INSTRUCTIONS FOR THE TASK: Write out, word for word, the first line of the data below and every line after it through the one containing "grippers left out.".

DATASET CONTENT:
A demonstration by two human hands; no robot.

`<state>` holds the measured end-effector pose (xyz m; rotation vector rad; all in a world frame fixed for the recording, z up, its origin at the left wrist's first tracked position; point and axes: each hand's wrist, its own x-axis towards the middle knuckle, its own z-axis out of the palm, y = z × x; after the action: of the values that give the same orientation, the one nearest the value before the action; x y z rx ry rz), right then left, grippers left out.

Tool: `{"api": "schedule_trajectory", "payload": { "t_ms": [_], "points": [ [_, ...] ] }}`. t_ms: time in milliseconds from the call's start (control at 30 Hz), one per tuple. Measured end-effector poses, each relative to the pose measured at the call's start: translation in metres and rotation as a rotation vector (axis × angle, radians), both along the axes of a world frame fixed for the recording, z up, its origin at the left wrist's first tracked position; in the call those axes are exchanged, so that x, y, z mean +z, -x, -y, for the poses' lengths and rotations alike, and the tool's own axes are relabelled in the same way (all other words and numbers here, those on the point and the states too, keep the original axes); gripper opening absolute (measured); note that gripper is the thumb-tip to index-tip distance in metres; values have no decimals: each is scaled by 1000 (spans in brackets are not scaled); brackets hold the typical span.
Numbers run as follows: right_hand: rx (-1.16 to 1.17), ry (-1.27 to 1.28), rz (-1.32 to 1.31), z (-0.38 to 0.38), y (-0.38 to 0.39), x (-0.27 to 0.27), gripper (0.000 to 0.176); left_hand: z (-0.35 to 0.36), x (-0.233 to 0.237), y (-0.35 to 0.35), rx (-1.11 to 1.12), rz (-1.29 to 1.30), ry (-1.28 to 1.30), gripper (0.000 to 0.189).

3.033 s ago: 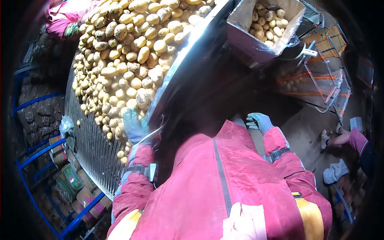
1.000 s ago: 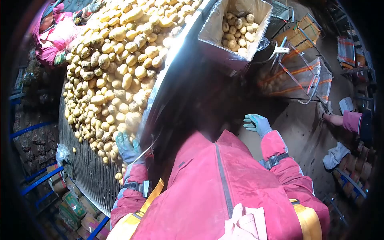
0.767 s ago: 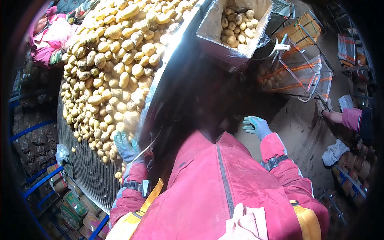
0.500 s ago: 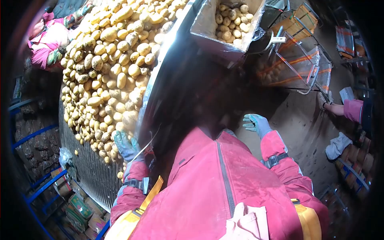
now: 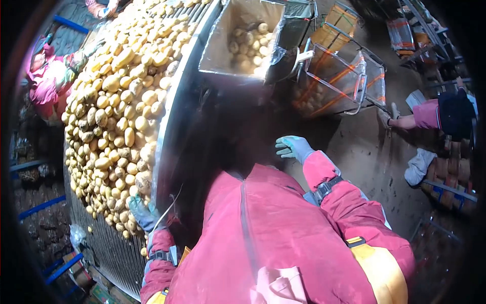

FINISHED EXERCISE:
A demonstration by two human hands; no robot.

`<state>` holds the measured end-effector pose (xyz m; rotation vector rad; all in a world frame fixed for the recording, z up, its origin at the left wrist's first tracked position; point and axes: each hand's wrist, its own x-axis towards the middle knuckle, its own z-axis out of the palm, y = z × x; after the action: of the values that give the same orientation, the one nearest the value before the action; x y z rx ry rz), right then left, grippers left out.

This exercise has nothing further to it.